■ How to complete this task: Write out, word for word, every line in the data below from the one containing "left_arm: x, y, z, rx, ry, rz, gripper" to the one containing "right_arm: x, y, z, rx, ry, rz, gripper", both of them included.

■ Source data:
* * * * * * *
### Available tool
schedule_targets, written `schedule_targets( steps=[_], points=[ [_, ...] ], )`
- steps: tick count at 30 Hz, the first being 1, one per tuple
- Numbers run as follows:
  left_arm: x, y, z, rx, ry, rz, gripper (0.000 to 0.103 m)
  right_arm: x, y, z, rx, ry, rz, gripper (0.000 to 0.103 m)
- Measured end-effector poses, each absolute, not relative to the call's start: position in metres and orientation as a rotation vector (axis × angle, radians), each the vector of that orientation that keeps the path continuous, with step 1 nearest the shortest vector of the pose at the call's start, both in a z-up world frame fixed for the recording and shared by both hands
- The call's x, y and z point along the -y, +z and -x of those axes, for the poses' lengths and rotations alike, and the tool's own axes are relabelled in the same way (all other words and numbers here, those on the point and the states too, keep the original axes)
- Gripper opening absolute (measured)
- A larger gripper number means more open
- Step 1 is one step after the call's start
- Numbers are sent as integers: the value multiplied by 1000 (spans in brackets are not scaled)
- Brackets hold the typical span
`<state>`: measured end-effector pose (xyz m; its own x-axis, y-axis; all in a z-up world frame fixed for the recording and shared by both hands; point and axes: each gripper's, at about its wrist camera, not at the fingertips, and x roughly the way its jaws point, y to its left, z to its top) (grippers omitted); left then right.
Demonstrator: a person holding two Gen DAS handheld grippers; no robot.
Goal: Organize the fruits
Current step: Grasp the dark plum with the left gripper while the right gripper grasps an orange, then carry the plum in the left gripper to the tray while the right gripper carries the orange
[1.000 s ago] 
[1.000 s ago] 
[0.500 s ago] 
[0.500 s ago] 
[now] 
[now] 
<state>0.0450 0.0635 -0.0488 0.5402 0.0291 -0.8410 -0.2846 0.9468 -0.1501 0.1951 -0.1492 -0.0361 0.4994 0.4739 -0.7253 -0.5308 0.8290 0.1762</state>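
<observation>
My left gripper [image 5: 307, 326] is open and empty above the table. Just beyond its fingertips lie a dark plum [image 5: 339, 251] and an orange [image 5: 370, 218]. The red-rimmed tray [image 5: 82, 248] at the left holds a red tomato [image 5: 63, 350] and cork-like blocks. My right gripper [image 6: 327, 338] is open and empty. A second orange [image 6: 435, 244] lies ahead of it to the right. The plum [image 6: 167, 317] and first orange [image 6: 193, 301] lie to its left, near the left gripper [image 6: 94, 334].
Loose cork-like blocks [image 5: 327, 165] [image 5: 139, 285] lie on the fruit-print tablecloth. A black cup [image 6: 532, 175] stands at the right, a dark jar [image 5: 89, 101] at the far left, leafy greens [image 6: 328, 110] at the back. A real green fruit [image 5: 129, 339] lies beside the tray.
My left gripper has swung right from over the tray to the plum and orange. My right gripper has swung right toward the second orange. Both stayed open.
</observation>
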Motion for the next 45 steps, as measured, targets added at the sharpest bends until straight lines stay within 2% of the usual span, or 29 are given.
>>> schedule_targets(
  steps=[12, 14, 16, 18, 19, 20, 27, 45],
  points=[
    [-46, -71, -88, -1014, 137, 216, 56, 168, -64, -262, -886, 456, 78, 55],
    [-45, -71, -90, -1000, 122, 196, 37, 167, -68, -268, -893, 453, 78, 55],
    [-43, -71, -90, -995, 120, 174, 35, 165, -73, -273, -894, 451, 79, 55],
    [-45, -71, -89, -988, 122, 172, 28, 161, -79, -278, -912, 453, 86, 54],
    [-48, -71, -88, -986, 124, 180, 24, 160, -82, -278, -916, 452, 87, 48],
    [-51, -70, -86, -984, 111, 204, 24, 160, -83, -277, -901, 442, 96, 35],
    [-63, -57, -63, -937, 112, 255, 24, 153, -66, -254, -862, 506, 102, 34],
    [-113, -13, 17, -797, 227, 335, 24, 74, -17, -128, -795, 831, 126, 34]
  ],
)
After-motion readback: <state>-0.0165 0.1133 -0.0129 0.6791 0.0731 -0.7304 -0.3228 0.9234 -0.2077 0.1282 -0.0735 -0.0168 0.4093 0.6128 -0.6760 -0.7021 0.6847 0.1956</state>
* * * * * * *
■ Your response:
  left_arm: x, y, z, rx, ry, rz, gripper (0.000 to 0.103 m)
  right_arm: x, y, z, rx, ry, rz, gripper (0.000 to 0.103 m)

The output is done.